Dan Oscarsson scripsit:
> Looking at the Unicode character data file I see that Unicode is
> inconsistant.
Obviously this needs to go in the FAQ.
> If you look att letter: 0xD8 it cannot be decomposed,
> but letter: 0xD6 can be decomposed.
>
> This is inconsistant because the glyph 0xD8 can be decomposed
> into letter o with a combining slash.
Combining-slash decompositions are considered to be over the top:
they're impossible to recombine at the glyph level accurately,
because the position of the slash varies randomly depending on the
base letter.
"The line must be drawn here!" -- J.-L. Picard
> The same inconsistancy exist for 0xC6 and 0xC4.
> The glyph of letter 0xC4 can be decomposed into letter a with a combining e.
U+00C4 is another boundary case: letter or ligature?
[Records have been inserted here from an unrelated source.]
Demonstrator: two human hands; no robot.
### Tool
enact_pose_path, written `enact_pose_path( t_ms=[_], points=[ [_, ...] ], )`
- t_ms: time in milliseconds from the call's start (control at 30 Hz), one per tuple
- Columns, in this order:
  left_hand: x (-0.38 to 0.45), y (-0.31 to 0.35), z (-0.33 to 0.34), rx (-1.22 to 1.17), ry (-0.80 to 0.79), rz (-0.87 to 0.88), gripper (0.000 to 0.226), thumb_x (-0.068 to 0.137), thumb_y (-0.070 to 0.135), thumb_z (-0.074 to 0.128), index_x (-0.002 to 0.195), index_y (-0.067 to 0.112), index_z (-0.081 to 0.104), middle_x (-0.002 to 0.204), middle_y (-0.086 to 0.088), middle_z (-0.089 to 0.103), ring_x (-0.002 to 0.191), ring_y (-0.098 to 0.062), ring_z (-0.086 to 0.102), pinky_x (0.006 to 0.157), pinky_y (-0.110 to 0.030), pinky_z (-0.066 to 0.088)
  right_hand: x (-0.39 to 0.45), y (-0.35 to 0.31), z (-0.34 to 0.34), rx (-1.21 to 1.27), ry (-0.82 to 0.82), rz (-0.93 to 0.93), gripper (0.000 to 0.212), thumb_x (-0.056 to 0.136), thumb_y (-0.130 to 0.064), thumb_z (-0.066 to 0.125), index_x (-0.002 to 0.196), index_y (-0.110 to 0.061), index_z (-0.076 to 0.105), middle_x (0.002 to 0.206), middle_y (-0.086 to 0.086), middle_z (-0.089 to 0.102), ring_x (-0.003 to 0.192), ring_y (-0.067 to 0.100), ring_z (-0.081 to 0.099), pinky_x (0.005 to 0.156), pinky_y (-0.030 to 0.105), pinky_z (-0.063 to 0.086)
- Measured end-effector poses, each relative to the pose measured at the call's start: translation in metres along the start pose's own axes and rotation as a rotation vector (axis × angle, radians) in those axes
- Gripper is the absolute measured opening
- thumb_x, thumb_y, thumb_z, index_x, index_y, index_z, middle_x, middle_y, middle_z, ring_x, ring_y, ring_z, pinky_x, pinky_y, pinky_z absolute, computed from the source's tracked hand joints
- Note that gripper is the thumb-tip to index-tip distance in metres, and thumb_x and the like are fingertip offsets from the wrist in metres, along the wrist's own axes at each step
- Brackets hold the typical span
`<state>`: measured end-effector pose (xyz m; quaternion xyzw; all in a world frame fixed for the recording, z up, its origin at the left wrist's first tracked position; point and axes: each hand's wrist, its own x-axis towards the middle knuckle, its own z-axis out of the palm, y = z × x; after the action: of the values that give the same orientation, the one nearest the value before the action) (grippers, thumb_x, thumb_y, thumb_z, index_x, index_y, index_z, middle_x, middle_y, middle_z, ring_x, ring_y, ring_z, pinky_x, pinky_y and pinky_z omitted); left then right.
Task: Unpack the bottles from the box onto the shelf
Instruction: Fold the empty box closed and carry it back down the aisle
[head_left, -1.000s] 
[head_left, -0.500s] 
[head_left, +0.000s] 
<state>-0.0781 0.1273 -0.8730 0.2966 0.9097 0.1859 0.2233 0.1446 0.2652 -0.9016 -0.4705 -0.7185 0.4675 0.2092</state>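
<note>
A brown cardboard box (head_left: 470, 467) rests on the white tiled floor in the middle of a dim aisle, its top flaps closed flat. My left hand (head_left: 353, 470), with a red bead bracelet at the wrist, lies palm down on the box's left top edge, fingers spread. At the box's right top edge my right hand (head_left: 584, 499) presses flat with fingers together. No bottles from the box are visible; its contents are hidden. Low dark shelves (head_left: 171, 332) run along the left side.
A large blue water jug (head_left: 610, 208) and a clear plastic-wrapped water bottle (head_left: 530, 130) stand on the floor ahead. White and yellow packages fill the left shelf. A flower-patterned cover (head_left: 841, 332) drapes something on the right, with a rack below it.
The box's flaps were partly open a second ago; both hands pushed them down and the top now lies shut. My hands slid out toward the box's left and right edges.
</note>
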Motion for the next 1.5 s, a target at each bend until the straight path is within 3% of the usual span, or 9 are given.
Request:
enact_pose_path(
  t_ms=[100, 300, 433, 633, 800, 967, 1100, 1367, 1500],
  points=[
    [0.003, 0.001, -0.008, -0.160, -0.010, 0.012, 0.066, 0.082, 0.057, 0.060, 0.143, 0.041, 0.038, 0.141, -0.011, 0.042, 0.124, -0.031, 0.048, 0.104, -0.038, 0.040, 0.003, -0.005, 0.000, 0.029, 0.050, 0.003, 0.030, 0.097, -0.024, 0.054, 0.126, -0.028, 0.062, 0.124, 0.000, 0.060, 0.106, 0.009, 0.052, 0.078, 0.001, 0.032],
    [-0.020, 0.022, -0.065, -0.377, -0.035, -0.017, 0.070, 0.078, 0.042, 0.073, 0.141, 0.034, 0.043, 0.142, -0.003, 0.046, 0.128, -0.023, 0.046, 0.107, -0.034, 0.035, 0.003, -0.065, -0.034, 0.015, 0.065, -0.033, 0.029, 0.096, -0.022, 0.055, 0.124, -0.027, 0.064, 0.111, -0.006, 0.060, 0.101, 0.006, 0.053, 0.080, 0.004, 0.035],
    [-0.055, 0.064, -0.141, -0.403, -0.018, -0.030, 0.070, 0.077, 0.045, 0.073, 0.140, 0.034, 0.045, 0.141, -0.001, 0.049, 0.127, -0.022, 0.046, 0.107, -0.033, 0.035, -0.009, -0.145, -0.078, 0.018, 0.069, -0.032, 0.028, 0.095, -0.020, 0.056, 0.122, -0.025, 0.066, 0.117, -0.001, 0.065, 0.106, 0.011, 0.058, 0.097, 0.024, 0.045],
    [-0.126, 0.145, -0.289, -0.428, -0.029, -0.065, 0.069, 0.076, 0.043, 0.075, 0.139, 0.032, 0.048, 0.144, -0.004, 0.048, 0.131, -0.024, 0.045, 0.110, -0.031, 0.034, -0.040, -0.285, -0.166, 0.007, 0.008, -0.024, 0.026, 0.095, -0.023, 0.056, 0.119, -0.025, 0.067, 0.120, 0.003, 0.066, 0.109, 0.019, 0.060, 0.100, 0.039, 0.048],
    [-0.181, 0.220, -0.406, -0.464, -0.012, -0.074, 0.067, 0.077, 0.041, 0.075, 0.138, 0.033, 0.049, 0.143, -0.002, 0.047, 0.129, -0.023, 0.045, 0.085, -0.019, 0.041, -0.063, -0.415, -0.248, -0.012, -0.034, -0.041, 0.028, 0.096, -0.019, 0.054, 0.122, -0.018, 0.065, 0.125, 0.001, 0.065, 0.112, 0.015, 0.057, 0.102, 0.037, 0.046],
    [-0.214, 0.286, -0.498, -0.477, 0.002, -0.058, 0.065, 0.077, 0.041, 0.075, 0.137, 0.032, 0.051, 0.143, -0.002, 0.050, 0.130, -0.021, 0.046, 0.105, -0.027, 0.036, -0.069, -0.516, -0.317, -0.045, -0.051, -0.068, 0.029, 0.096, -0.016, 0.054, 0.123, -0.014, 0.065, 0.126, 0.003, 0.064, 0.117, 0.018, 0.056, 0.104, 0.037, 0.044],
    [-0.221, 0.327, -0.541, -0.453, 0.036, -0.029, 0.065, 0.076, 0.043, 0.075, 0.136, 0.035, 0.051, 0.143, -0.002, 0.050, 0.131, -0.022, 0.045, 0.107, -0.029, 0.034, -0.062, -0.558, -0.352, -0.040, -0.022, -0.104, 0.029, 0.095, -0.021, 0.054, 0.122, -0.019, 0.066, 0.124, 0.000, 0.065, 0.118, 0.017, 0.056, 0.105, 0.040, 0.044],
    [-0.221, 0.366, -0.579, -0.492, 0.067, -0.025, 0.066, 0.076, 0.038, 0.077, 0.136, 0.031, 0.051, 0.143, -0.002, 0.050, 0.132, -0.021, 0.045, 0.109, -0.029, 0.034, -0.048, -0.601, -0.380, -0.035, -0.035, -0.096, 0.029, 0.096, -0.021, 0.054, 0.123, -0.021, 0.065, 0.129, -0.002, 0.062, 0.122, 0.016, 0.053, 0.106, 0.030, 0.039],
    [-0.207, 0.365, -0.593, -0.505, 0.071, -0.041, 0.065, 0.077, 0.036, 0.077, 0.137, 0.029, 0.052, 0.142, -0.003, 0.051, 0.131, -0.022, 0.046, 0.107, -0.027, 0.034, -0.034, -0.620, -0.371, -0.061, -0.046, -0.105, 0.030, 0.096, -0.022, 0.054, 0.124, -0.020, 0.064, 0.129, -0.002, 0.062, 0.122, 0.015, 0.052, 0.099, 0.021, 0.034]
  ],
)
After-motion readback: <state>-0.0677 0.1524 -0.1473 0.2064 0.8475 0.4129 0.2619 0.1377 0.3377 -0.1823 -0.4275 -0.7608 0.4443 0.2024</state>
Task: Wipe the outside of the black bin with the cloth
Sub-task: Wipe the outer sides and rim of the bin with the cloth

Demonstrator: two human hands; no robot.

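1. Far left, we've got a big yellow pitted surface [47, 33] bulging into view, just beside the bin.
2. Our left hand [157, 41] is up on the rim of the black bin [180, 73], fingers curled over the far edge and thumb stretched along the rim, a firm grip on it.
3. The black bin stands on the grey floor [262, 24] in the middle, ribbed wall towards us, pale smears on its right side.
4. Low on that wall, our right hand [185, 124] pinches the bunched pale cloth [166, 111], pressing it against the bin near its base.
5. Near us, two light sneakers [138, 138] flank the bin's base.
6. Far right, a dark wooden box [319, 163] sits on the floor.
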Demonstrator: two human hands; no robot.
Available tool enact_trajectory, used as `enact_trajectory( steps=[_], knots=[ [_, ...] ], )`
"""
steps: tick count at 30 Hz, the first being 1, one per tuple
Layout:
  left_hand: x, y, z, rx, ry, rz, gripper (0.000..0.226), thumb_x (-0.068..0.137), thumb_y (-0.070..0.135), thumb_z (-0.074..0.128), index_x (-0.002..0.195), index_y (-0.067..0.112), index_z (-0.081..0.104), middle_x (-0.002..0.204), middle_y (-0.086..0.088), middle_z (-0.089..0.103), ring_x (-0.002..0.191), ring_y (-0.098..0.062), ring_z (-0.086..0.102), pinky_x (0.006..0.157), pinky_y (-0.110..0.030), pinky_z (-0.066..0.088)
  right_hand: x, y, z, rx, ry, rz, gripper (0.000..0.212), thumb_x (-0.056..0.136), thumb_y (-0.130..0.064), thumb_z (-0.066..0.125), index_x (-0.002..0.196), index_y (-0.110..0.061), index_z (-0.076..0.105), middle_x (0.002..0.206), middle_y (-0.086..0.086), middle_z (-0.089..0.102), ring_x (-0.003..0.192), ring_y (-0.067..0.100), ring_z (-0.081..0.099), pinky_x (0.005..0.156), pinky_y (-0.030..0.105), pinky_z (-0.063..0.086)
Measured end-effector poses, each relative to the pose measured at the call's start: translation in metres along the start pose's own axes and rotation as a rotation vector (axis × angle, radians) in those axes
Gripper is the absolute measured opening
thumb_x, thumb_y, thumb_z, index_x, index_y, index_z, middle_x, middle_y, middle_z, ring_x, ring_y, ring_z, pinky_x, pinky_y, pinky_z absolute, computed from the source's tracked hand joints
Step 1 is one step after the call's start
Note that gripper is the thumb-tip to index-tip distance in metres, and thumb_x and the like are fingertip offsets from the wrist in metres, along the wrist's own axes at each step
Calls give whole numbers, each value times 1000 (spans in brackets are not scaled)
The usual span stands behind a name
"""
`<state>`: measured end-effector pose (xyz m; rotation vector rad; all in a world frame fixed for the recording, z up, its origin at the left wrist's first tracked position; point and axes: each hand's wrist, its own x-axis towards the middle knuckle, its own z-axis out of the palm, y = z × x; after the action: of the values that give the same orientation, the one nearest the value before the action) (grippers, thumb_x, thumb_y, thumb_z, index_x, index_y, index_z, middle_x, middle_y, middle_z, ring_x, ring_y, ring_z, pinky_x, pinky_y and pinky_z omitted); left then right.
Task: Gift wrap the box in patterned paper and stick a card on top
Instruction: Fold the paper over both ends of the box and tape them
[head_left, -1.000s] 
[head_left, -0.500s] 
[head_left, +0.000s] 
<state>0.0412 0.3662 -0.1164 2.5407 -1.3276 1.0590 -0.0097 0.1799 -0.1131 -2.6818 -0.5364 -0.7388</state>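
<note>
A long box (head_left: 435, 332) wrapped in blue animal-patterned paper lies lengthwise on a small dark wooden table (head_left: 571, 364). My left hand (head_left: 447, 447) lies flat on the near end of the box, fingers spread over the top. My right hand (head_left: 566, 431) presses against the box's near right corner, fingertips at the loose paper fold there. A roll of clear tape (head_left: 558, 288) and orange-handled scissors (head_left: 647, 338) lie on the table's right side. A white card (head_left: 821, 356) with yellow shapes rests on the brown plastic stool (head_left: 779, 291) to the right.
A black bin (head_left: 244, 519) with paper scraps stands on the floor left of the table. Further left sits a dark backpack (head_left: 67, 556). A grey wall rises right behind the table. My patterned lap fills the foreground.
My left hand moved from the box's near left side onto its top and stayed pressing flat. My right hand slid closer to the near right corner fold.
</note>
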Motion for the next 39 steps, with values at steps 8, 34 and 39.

But it is certainly
not equivalent to "ae" except in Latin (the language, not the script).
> It gets more inconsistant when you think about that the letter 0xC6 and 0xC4
> are the same letter, but one is a Norwegian/Danish version and the other
> Swedish.
In that context, yes. But they are not really equivalent in German, and even
less so in Finnish.
> Why does Unicode favor one language and an other not?
It does not.
> It can get worse when a font is created: a letter a with a diaeresis
> may be a different glyph than the letter 0xC4 (which have no English name).
High-quality fonts are always language-specific: we have already learned
that proper Polish fonts use differently placed accents from their
Western European analogues. Unicode is concerned with *plain* text,
in other words, whatever cannot be abandoned without abandoning legibility.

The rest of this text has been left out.